Hailing from Rajasthan, Grijesh (38), an advocate and the national coordinator of the AIDMAM, told The Indian Express at the protest, “My father had a government job, so I personally did not face as much discrimination. But while working in Jaipur I used to have difficulty finding a place to stay, as people would first ask my caste and then refuse to rent to someone from the SC community.”

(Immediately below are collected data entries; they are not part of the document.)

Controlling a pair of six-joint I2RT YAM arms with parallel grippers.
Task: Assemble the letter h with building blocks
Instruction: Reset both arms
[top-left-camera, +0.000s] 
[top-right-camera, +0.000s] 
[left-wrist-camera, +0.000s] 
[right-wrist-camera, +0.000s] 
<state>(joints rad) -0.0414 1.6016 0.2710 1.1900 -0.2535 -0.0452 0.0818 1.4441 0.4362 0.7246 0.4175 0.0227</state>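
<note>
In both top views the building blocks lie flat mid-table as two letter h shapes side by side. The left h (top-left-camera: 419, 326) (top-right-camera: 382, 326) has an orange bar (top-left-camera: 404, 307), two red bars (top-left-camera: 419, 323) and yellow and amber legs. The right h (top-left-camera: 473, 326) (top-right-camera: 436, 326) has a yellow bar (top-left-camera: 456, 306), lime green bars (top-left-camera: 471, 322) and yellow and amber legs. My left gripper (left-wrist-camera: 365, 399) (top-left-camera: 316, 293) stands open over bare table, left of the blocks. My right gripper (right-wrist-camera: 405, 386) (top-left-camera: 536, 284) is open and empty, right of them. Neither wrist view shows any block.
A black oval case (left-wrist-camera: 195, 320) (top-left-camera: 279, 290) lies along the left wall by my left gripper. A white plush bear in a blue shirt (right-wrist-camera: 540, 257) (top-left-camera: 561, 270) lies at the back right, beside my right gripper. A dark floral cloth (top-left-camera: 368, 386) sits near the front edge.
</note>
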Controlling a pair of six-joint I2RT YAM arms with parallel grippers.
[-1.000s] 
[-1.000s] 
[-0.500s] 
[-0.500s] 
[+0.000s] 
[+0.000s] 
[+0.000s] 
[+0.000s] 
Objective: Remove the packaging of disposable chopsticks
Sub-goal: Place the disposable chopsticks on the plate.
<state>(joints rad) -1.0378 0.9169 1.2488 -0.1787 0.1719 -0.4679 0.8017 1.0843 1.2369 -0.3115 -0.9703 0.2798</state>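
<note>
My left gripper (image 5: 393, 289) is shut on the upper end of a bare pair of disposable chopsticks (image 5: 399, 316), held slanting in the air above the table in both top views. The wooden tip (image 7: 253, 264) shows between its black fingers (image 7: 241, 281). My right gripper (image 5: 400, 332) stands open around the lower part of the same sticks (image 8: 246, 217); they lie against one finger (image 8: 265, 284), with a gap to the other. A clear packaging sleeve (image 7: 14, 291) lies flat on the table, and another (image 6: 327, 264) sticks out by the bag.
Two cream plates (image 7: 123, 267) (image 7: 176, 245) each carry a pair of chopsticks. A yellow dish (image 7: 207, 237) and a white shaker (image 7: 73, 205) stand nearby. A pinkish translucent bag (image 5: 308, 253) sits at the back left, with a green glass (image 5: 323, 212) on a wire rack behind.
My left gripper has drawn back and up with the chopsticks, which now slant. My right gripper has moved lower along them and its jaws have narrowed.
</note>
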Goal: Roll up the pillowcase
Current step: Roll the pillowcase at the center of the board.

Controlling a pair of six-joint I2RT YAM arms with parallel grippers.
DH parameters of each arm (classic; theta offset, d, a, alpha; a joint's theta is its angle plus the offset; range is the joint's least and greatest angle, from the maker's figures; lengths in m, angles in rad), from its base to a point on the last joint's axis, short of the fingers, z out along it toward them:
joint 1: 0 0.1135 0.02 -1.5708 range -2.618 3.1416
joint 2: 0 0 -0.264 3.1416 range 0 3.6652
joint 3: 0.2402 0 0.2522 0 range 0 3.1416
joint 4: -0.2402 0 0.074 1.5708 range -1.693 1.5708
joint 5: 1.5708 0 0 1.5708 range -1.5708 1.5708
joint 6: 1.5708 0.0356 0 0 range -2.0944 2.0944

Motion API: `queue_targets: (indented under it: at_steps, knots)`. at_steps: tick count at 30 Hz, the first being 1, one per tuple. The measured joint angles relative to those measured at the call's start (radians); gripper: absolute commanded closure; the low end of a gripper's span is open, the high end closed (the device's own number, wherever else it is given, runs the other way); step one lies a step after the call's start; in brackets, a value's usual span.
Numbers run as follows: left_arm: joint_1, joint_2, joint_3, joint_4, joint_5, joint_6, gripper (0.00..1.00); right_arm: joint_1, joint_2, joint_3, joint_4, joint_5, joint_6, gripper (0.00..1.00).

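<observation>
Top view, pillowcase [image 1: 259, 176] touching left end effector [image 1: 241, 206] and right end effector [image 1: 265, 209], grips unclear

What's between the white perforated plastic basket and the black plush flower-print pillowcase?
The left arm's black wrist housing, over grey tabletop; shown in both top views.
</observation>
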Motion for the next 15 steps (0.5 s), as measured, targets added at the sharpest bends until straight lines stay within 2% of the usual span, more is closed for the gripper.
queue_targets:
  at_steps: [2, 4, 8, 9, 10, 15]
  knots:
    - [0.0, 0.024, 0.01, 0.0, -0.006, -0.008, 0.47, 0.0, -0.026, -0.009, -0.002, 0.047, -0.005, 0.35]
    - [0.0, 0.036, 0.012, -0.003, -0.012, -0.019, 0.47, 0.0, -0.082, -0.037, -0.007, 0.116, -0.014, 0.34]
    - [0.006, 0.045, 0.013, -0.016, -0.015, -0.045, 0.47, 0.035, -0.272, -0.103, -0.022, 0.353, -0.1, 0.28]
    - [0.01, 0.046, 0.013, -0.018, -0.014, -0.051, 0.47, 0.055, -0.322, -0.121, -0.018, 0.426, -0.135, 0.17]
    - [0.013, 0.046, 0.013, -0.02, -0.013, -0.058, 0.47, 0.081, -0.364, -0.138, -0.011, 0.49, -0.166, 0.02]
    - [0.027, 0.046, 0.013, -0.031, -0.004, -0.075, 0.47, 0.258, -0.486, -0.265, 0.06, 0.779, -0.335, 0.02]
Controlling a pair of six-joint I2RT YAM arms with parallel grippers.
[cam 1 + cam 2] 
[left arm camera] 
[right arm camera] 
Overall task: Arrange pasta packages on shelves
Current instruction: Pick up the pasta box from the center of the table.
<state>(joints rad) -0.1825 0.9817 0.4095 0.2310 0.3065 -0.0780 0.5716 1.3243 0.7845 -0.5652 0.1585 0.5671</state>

Grijesh said the Hathras case has many similarities to the Bhanwari Devi case of 2011, when the 36-year-old auxiliary nurse midwife was raped and murdered. “In that case as well, a Dalit woman was raped and murdered as the dominant castes saw her as a threat. The evidence was tampered. They disposed of the body, and ash was dumped into the river. The Rajasthan HC took cognizance and put pressure on the state police. Eventually the CBI investigated and a chargesheet was filed. The case is still going on.”
She said even the data suggests bias in investigations. “We see that the conviction rate when it comes to SC/ST Act is below 30 per cent and in IPC it is more than 60 per cent. Chargesheets do not have the SC/ST Act mentioned, which impacts the judgment,” she said.